Repeat the material below exactly, line for line.

** Opening Given information block **

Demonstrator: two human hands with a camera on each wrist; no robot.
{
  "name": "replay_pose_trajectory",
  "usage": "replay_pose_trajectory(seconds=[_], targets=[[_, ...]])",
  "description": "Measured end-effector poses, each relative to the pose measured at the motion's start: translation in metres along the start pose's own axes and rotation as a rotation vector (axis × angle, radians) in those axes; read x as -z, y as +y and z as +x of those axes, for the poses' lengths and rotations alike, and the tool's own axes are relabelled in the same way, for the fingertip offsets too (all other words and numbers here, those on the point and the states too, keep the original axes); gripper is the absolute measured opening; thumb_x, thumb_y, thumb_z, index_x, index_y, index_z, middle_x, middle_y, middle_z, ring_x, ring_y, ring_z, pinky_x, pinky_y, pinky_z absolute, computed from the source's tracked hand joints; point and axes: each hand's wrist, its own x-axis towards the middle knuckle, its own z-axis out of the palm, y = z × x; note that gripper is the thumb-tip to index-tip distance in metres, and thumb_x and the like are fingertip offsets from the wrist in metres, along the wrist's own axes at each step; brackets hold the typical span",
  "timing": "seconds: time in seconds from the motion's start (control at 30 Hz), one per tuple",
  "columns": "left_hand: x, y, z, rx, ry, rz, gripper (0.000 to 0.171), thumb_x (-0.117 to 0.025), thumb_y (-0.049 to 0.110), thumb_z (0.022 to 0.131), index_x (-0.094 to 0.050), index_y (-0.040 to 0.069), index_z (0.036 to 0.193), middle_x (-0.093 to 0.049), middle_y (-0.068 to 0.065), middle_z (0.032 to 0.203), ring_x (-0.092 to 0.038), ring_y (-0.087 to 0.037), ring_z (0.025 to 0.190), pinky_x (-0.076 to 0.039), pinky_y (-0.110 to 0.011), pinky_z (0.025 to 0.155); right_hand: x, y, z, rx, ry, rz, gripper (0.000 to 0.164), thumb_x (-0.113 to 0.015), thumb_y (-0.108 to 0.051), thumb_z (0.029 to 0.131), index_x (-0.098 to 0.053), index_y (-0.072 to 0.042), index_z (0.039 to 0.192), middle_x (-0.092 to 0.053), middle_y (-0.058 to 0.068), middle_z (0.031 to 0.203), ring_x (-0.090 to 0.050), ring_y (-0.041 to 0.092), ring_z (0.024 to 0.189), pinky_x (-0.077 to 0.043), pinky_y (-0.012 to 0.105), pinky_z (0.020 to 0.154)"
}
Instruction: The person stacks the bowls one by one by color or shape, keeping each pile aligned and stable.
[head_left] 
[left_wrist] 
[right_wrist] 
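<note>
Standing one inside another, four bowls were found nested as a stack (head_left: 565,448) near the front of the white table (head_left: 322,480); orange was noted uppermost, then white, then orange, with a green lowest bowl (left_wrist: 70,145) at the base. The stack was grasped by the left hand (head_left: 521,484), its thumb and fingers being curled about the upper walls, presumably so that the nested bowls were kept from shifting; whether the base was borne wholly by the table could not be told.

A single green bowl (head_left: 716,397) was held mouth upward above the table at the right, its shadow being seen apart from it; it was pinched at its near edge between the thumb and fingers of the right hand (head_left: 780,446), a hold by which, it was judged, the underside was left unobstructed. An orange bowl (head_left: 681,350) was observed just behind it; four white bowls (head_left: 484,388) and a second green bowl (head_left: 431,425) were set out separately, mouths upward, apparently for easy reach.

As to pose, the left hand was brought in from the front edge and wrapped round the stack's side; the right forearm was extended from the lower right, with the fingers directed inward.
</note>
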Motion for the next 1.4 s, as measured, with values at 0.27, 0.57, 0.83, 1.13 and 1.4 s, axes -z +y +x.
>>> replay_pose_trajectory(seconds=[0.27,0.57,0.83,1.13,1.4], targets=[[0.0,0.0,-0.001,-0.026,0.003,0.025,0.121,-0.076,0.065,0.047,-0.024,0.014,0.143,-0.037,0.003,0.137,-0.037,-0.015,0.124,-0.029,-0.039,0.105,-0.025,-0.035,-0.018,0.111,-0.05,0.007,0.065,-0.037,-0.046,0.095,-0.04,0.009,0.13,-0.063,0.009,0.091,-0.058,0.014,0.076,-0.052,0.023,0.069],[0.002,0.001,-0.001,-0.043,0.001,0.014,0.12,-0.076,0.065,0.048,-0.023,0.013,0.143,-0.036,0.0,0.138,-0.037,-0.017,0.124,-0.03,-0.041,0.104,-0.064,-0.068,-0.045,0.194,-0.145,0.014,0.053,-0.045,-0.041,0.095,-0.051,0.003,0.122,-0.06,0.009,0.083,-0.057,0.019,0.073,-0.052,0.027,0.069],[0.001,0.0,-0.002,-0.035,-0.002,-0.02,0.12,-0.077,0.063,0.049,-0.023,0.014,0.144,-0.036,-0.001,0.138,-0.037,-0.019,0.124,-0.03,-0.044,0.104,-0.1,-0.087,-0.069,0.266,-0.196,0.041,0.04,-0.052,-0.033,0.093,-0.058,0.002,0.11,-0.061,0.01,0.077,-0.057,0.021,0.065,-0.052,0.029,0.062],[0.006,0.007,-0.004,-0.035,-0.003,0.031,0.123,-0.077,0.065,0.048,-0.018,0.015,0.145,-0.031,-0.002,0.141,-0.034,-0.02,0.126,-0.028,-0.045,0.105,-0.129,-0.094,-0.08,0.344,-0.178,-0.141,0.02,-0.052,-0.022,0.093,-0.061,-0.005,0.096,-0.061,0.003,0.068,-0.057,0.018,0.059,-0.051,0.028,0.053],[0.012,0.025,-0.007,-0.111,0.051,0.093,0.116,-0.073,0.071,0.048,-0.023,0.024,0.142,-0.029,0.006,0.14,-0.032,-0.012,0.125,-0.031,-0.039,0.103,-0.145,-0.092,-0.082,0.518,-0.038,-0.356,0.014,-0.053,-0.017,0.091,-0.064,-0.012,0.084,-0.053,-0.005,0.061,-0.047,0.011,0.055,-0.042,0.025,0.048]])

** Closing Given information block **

■ Final answer:
Demonstrator: two human hands with a camera on each wrist; no robot.
{
  "name": "replay_pose_trajectory",
  "usage": "replay_pose_trajectory(seconds=[_], targets=[[_, ...]])",
  "description": "Measured end-effector poses, each relative to the pose measured at the motion's start: translation in metres along the start pose's own axes and rotation as a rotation vector (axis × angle, radians) in those axes; read x as -z, y as +y and z as +x of those axes, for the poses' lengths and rotations alike, and the tool's own axes are relabelled in the same way, for the fingertip offsets too (all other words and numbers here, those on the point and the states too, keep the original axes); gripper is the absolute measured opening; thumb_x, thumb_y, thumb_z, index_x, index_y, index_z, middle_x, middle_y, middle_z, ring_x, ring_y, ring_z, pinky_x, pinky_y, pinky_z absolute, computed from the source's tracked hand joints; point and axes: each hand's wrist, its own x-axis towards the middle knuckle, its own z-axis out of the palm, y = z × x; note that gripper is the thumb-tip to index-tip distance in metres, and thumb_x and the like are fingertip offsets from the wrist in metres, along the wrist's own axes at each step; brackets hold the typical span",
  "timing": "seconds: time in seconds from the motion's start (control at 30 Hz), one per tuple",
  "columns": "left_hand: x, y, z, rx, ry, rz, gripper (0.000 to 0.171), thumb_x (-0.117 to 0.025), thumb_y (-0.049 to 0.110), thumb_z (0.022 to 0.131), index_x (-0.094 to 0.050), index_y (-0.040 to 0.069), index_z (0.036 to 0.193), middle_x (-0.093 to 0.049), middle_y (-0.068 to 0.065), middle_z (0.032 to 0.203), ring_x (-0.092 to 0.038), ring_y (-0.087 to 0.037), ring_z (0.025 to 0.190), pinky_x (-0.076 to 0.039), pinky_y (-0.110 to 0.011), pinky_z (0.025 to 0.155); right_hand: x, y, z, rx, ry, rz, gripper (0.000 to 0.164), thumb_x (-0.113 to 0.015), thumb_y (-0.108 to 0.051), thumb_z (0.029 to 0.131), index_x (-0.098 to 0.053), index_y (-0.072 to 0.042), index_z (0.039 to 0.192), middle_x (-0.092 to 0.053), middle_y (-0.058 to 0.068), middle_z (0.031 to 0.203), ring_x (-0.090 to 0.050), ring_y (-0.041 to 0.092), ring_z (0.024 to 0.189), pinky_x (-0.077 to 0.043), pinky_y (-0.012 to 0.105), pinky_z (0.020 to 0.154)"
}
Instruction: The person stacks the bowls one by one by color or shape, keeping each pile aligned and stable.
[head_left] 
[left_wrist] 
[right_wrist] 
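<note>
Standing one inside another, four bowls were found nested as a stack (head_left: 565,448) near the front of the white table (head_left: 322,480); orange was noted uppermost, then white, then orange, with a green lowest bowl (left_wrist: 70,145) at the base. The stack was grasped by the left hand (head_left: 521,484), its thumb and fingers being curled about the upper walls, presumably so that the nested bowls were kept from shifting; whether the base was borne wholly by the table could not be told.

A single green bowl (head_left: 716,397) was held mouth upward above the table at the right, its shadow being seen apart from it; it was pinched at its near edge between the thumb and fingers of the right hand (head_left: 780,446), a hold by which, it was judged, the underside was left unobstructed. An orange bowl (head_left: 681,350) was observed just behind it; four white bowls (head_left: 484,388) and a second green bowl (head_left: 431,425) were set out separately, mouths upward, apparently for easy reach.

As to pose, the left hand was brought in from the front edge and wrapped round the stack's side; the right forearm was extended from the lower right, with the fingers directed inward.
</note>
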Motion for the next 1.4 s, as measured, with values at 0.27, 0.57, 0.83, 1.13 and 1.4 s, axes -z +y +x.
>>> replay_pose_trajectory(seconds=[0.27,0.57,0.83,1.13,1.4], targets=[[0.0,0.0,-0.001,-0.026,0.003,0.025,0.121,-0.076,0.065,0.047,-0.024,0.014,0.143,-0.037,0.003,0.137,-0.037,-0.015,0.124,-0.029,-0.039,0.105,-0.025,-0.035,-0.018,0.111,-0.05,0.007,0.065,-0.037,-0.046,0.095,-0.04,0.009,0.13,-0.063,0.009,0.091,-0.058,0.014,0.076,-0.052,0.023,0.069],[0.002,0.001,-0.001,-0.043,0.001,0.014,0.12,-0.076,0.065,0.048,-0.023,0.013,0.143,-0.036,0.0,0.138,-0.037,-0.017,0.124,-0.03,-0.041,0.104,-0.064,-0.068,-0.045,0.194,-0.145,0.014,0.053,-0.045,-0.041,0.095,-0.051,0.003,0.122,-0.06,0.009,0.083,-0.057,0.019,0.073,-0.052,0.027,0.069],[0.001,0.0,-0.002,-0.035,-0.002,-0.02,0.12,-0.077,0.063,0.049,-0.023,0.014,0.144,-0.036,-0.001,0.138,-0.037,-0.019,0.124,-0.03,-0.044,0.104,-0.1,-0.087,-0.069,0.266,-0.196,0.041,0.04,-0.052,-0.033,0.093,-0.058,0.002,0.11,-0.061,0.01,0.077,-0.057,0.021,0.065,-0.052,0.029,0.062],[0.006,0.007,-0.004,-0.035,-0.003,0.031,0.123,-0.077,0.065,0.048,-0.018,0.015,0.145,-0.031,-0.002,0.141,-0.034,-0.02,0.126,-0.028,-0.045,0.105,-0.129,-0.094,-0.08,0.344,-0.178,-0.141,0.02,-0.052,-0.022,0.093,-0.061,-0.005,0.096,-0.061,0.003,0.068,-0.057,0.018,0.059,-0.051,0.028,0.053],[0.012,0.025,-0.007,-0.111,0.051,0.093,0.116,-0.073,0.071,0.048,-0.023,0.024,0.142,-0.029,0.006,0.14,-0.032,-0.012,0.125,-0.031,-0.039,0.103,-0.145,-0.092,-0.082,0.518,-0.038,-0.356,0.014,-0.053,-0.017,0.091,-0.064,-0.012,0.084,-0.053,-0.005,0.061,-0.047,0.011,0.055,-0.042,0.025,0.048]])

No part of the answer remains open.